When dealing with somebody who has not yet understood the need for the RPW, the last step in the process is to direct them in the manner of worship. The first step is to begin with the Gospel and an affinity for the Word of God and to distrust their own heart. Many of us have lost a sense of discipleship where we see our need to train our consciences to desire the good thing so too many believe that if they have applied the appropriate premises that the inevitable conclusion will be a desire for the things of God or even to understand why God desires a certain activity.

The last 3 years at a Baptist Church were very challenging but, without really ever having the opportunity to teach on the RPW, I had the worship leader tell me about a year ago that he looked back on the things he used to do/believe while leading worship and he was ashamed of it. Why? Not because I had condemned him but because he had been awakened to the nature of the Gospel and the nature of worship began to become clearer (that it could not be manipulated) and he also understood that God was holy and he was not apart from Christ.

I think, then, if we're willing to strive together with the weak and the strong in the congregation then we will be able to exhibit that worship according to the RPW is not "legalistic" but sweet. The requirement to explain why we do what we do can never be assumed away because everything we do ought to be grounded in the Gospel and that can never be assumed away. Hence, when people question why we're not allowing a certain thing, I think quoting luminaries ought to be utilized to demonstrate that what we're about is the Gospel here. In other words, we need to be explicit that the Gospel drives us and the quotes we employ toward that end need to emphasize that lest the hearer be confused that this is just another exercise in preference.

Finally, the only thing I might add with respect to the nature of the Gospel itself is how divisive worship centered in the will of men becomes. That is to say that a twisted irony develops because men start out with an overwise idea that they know how they can appeal to those in the congregation and excite certain attitudes by the type/variety of songs sung or other elements introduced. That problem is segregation of the Church over preference. Many Churches leave their members in a state of immaturity with respect to the Gospel and how it would direct our worship and, consequently, many Church goers have a carnal dependency on a certain form of worship: "old time" hymns, Black gospel, praise choruses, etc.... You then either have Churches segregated over these styles or even Churches that provide boutique services that promise a type of worship.

I was answering the Church e-mail for some time while we were waiting for a Pastor and I received at least 3 requests from a few Okinawans about how much they liked Black Gospel and did we have a choir. My response was always the same: I didn't explain how we worshiped God through song but that the Gospel was preached in this Church because their problem was one of orientation. Unfortunately, once they found the Church that had the style they preferred, I very much doubt the Church they found would have taken the time to explain that their arbiter for deciding where to worship was all gooned up. 
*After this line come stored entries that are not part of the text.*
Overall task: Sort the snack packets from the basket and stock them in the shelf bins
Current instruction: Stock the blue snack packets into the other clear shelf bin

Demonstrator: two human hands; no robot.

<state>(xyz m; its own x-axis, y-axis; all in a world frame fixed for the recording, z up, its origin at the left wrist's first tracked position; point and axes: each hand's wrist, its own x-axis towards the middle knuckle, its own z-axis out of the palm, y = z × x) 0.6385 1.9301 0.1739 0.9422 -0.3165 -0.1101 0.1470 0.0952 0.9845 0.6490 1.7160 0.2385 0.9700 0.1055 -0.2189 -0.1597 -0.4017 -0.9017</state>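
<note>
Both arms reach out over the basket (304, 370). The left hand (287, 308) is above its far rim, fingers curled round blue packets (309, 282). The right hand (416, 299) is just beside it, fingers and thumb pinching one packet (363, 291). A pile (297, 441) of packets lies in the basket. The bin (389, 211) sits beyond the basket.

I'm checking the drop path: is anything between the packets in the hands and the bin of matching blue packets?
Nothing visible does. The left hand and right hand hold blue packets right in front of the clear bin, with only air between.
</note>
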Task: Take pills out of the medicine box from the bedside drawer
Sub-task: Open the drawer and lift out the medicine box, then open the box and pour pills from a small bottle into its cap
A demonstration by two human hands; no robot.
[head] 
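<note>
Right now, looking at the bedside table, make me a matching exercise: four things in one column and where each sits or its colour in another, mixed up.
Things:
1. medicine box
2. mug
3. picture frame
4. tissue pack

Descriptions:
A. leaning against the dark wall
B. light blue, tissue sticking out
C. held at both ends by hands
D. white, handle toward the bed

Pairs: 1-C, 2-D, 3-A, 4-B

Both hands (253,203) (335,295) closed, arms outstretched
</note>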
The sad fact of the matter is that we don't have the type of unity that the Scriptures speak of because too many of us are carnally attached to the kinds of songs we sing and not the Gospel first. Because Churches don't consider how niche they are (or even promote it) they leave Churchmen in profound immaturity that it's OK that we segregate for worship on the basis of how we prefer to worship. That, I think, is a profound Gospel problem at its very core.

Sorry to jump off on a long thought process over the post. As I stated, I liked your post but I was simply trying to develop some thoughts that have been running through my mind for some time as well.


----------



## R Harris (Aug 19, 2008)

Semper Fidelis said:


> I like the overall tenor of the article and agree.
> 
> I don't think many Christians necessarily understand that their worship activities may actually undermine their stated doctrine. There is an underlying assumption that whatever excitement flows from the heart is, necessarily, going to enhance and promote a man's devotion to God.
> 
> ...



Excellent post, well stated.


----------



## dcomin (Aug 19, 2008)

Semper Fidelis said:


> Sorry to jump off on a long thought process over the post. As I stated, I liked your post but I was simply trying to develop some thoughts that have been running through my mind for some time as well.



No apology necessary Rich. I appreciate your enlarging on the idea. I agree with your points and I think they direct us in the way we should be praying for the church and for ourselves. 

BTW, it was I who posted the T-shirt you referred to... it was intended as a light-hearted way to _lampoon _having a haughty attitude toward worship. Hope you didn't think it was serious.


----------



## Semper Fidelis (Aug 19, 2008)

dcomin said:


> Semper Fidelis said:
> 
> 
> > Sorry to jump off on a long thought process over the post. As I stated, I liked your post but I was simply trying to develop some thoughts that have been running through my mind for some time as well.
> ...



No, I knew you were joking but sometimes parody is a biting way of exposing some tendencies we all have.


----------